What you will do. Set the images aside and retype the whole listing exactly.

*** Opening of Material provided ***

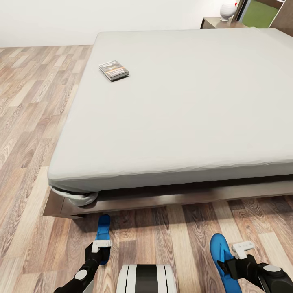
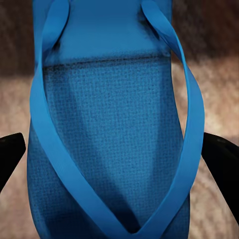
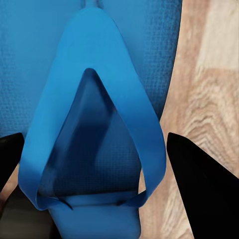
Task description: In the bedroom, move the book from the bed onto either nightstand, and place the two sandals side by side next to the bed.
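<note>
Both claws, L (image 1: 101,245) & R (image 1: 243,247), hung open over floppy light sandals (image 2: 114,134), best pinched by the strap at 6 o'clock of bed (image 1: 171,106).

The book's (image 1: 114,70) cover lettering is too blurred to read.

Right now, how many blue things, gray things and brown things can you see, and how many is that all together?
Blue: 2, the left sandal and the right sandal.
Gray: 1, the bed mattress.
Brown: 1, the nightstand past the bed's far corner.
Dark-covered: 1, the book lying on the bed.
White: 1, a vase on the nightstand.
Total: 6
</note>
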### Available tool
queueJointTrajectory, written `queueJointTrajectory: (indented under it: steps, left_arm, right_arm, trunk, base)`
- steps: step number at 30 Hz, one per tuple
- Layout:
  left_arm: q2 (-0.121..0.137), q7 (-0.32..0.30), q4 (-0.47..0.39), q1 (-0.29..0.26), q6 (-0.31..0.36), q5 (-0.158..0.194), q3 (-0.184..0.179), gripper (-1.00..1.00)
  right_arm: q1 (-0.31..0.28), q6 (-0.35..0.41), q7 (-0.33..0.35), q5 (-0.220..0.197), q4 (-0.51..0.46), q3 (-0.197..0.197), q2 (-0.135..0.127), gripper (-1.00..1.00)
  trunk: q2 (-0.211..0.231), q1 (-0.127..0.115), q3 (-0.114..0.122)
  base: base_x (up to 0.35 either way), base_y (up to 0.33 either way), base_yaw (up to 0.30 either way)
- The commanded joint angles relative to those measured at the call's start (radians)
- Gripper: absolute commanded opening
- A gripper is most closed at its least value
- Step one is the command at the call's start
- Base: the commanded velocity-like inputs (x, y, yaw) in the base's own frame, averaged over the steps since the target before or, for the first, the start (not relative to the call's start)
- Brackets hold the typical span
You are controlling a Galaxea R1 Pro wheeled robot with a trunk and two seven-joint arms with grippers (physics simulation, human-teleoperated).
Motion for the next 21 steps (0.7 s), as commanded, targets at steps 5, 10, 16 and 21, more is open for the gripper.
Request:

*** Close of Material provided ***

Solution for this task.
Task description: In the bedroom, move the book from the bed onto either nightstand, and place the two sandals side by side next to the bed.
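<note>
Both claws, L (image 1: 101,245) & R (image 1: 243,247), hung open over floppy light sandals (image 2: 114,134), best pinched by the strap at 6 o'clock of bed (image 1: 171,106).

The book's (image 1: 114,70) cover lettering is too blurred to read.

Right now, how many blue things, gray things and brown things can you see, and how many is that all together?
Blue: 2, the left sandal and the right sandal.
Gray: 1, the bed mattress.
Brown: 1, the nightstand past the bed's far corner.
Dark-covered: 1, the book lying on the bed.
White: 1, a vase on the nightstand.
Total: 6
</note>
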### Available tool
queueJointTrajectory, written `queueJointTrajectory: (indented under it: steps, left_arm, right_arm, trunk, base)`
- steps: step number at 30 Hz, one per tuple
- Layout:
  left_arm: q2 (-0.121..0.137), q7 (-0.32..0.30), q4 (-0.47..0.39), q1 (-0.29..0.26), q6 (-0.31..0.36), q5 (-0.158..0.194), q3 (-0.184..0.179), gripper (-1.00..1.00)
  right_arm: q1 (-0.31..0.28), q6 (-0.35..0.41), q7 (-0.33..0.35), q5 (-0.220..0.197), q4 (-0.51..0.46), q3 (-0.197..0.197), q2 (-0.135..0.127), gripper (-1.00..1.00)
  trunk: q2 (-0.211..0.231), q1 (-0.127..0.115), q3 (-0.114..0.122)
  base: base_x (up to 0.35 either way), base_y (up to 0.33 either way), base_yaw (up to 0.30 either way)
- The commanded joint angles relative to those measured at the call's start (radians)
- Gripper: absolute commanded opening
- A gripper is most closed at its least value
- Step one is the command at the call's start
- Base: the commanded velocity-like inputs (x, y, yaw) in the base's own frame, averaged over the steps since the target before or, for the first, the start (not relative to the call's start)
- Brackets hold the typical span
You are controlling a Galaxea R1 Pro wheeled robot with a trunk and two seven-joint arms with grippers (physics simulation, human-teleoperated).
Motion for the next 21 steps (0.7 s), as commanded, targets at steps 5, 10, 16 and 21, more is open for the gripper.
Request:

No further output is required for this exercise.